Gorgeous. Have you got the rest of this Michael Vyner memorial concert? There's a lovely tender Takemitsu piano piece played by Paul Crossley and a lush early Nigel Osborne piece in the programme if I remember rightly, as well as some appallingly crass Weill medleys :/ thanks for this though, best performance, recorded or otherwise, of this piece
I love the people bashing this genius. Witold has so much interesting melodic play in everything he writes. I had the pleasure of working with him personally in a concert I put together in his honor. While he used "Aleatoric"; techniques that allow the musicians to "jam out" on specific themes, the underlying themes are very melodic. His chains are quite atonal, yet for the bashers: the 3rd Symphony (atonal) or Concerto for Orchestra - a tonal work! Any true musicians appreciate his artistry!
I love watching him conduct his own music, especially knowing how difficult his scores are for conductors (and ensembles). I never grow tired of his harmonic language, especially when comparing his 12-note chords to Elliott Carter's. Lutoslawski is certainly a defining voice of 20th century music for me; specifically, he's (in my opinion) the greatest example of a seamless continuation of the 19th century romantic sensibility, minus the horrible banality of neo-romanticism.
You guys that are trolling this video and insulting the people that came here to enjoy this music must feel like real heroes. Way to enlighten us contemporary music lovers by showing us that closing our minds and inhibiting our intellect is the key to being cool!!! Let's all go to a Lady Gaga concert together and be BFF's!!!

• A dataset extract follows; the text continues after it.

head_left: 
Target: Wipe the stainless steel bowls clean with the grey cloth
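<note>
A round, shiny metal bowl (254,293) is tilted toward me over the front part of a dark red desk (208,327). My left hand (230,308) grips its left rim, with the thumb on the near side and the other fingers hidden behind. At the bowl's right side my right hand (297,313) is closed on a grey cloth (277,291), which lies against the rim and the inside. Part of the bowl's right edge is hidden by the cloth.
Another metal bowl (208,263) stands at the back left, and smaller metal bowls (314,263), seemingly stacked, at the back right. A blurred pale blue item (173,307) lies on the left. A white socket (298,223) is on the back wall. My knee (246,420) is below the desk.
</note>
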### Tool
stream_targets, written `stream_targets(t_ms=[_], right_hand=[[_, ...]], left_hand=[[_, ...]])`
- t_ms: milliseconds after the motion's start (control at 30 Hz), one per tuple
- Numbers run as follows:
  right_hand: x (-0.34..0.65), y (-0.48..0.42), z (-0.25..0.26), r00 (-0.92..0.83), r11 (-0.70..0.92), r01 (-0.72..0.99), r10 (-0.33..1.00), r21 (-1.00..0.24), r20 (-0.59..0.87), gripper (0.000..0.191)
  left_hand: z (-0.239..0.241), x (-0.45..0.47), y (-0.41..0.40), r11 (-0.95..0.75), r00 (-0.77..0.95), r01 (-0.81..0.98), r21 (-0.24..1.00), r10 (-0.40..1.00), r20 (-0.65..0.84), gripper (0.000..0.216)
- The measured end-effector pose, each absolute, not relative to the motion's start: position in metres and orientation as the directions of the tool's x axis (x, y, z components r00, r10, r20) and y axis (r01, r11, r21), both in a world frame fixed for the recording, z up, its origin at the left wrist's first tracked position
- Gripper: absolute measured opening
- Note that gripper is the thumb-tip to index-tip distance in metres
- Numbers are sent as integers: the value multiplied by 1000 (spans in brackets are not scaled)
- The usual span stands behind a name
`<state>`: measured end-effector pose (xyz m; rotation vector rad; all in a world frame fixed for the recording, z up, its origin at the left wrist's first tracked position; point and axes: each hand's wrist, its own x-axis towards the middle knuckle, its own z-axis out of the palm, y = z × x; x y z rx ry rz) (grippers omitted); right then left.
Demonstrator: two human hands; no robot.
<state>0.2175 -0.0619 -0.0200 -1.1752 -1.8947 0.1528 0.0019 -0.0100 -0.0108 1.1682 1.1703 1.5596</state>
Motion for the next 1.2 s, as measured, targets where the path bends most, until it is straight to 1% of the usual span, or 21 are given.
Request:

@Emptypocketfulls My point is that this Lutoslawski 'creation' is not music but rather noise. I'm not trolling this video, Lutoslawski and many of these atonal shit composers are frauds. They know that they could not write good tonal music so they resort to writing this abstract shit where you can't tell if someone's playing the wrong rhythm or note. Go listen to real music: Mozart, Beethoven, Brahms, Handel etc. and open up your ears.
For all the people that are bashing this wonderful piece: You're approaching it with the wrong mentality. You're trying to gauge it as a consonant tonal piece against other consonant tonal pieces. Understand that Lutoslawski had no interest in making this sound "pretty", at least to the tonally inclined ear. He had an entirely different objective, as do all composers of atonal music. You can't criticize Quentin Tarantino films for not being more like Power Puff Girls cartoons, can you?
@mrpankau 'Understand that Lutoslawski had no interest in making this sound "pretty" ' ...Yeah I agree with you. You about summed it up. His music sounds likes like pure shit. With dwindling concert attendances, awful and untalented new music composers like Lutoslawski don't help the problem.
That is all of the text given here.